Die Gespräche sind unter den Klinikträgern umstritten: Die Saarländische Krankenhausgesellschaft ist der Meinung, dass sie nicht weiterführen. Die kommunalen Arbeitgeber argumentieren, dass Tarifverhandlungen ausschließlich Sache der Bundesebene, also der Vereinigung der kommunalen Arbeitgeberverbände seien. "Es ist egal, ob über der Vereinbarung Tarifvertrag oder Honigkuchenvertrag steht: Hauptsache es gibt rechtsverbindliche Verträge aus denen Entlastung für das Personal erfolgt", entgegnet Quetting. Gestern waren auch die kirchlichen Klinken in Lebach und Wallerfangen zum Warnstreik aufgerufen. Doch hier nahmen nur vereinzelt Mitarbeiter teil. "Die Arbeitgeber bauen hier massiv Druck auf und drohen mit arbeitsrechtlichen Konsequenzen", ärgert sich Quetting. Ihn ärgere es, dass sogar behauptet werde, es gebe für sie kein Streikrecht: "Das ist eine Lüge!".

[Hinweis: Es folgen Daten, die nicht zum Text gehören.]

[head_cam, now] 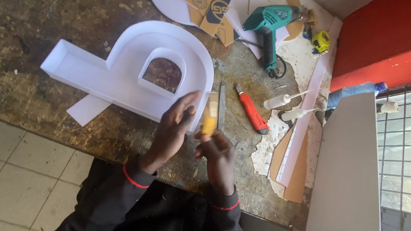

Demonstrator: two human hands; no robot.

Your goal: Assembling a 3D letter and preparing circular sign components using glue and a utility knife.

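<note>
Held together, the left hand [172, 130] and right hand [217, 153] pinch a yellow piece [208, 125] that could be dropped onto the white letter [120, 68] just beyond if the grip slackened.

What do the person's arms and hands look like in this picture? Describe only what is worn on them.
Both hands, the left hand and the right hand, are bare, with no gloves. No rings or watch show. Both arms are covered by long black sleeves, each ending at the wrist in a cuff edged with a thin red stripe.

A worn wooden workbench [35, 21] stands on pale floor tiles [7, 172] beside a red wall [390, 42] and barred window [410, 148].
</note>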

Unter den Demonstranten - überwiegend Frauen - ist auch Katja Kalmes-Zimmer vom Knappschaftsklinikum Sulzbach. "Ich habe 1983 meine Ausbildung begonnen und sehe daher die Unterschiede. Früher gab es auch sehr viel zu tun, aber es blieb mehr Zeit für die Patienten", sagt die Pflegefachkraft, "es fehlt das Menschliche, auch mal ein gutes Wort für den Patienten oder ihm einfach Mal fünf Minuten zuhören zu können." Auch Jana Kinkler und Katrin Maurer, die im dritten Ausbildungsjahr zur Pflegefachkraft am Knappschaftsklinikum Püttlingen sind, spüren den Druck: "Es gibt unter den Pflegekräften viele Krankenscheine, man ist einfach überfordert", schildert Kinkler.

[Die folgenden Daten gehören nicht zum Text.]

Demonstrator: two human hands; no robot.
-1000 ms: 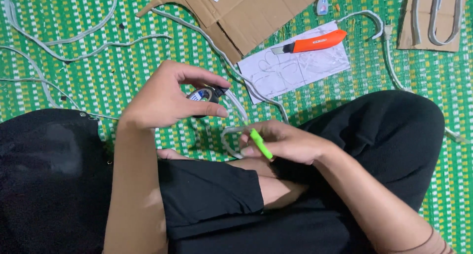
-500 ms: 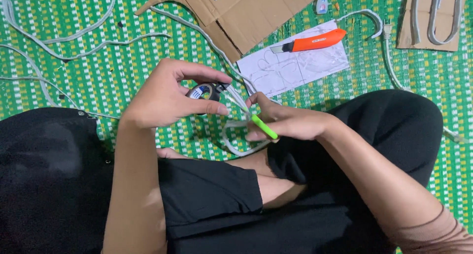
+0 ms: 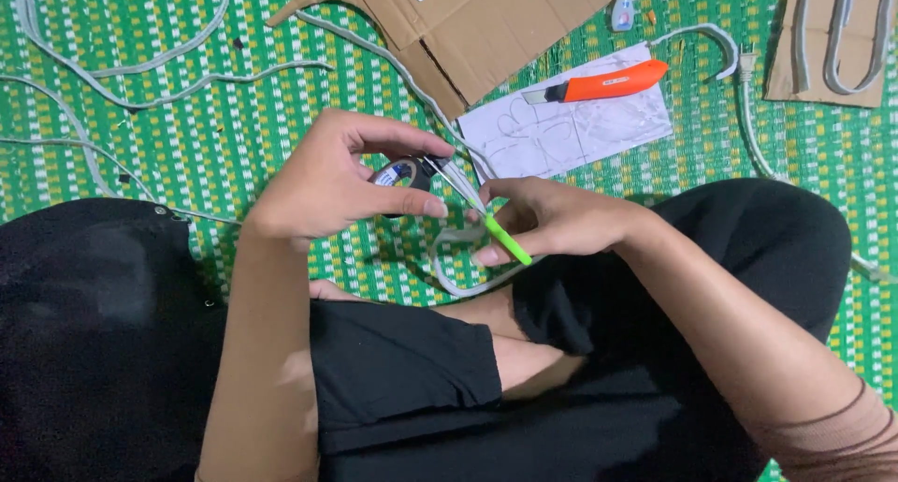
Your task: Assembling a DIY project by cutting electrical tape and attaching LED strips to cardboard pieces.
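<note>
Head view: left hand (image 3: 323,187) grips tape roll (image 3: 404,175), right hand (image 3: 547,220) clamps green-handled scissors (image 3: 486,218) at the tape; cutting needs steady tension.

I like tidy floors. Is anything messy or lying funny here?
Yes. Long white cords snake loosely over the green woven mat, and an orange utility knife lies on a white drawn-on paper sheet with its blade out.

Home floor; green woven mat (image 3: 234,117); cardboard scraps (image 3: 486,23); craft clutter
</note>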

Spätestens am 12. Mai, dem Tag der Pflegekräfte, soll es wieder Aktionen geben. Dann kann es wieder durch die Straßen schallen: "Eins, zwei, drei, vier - gute Pflege brauchen wir!"

Zum Thema:

An diesen Kliniken wurde gestreikt Klinikum Saarbrücken, SHG-Kliniken Völklingen, Merzig und Sonnenberg, Kreiskrankenhaus St. Ingbert, Diakonie-Klinikum Neunkirchen, Fliedner-Krankenhaus Neunkirchen, Evangelisches Stadtkrankenhaus Saarbrücken, Caritas-Krankenhaus Lebach, Sankt-Nikolaus-Hospital Wallerfangen, Knappschaftskliniken Püttlingen und Sulzbach.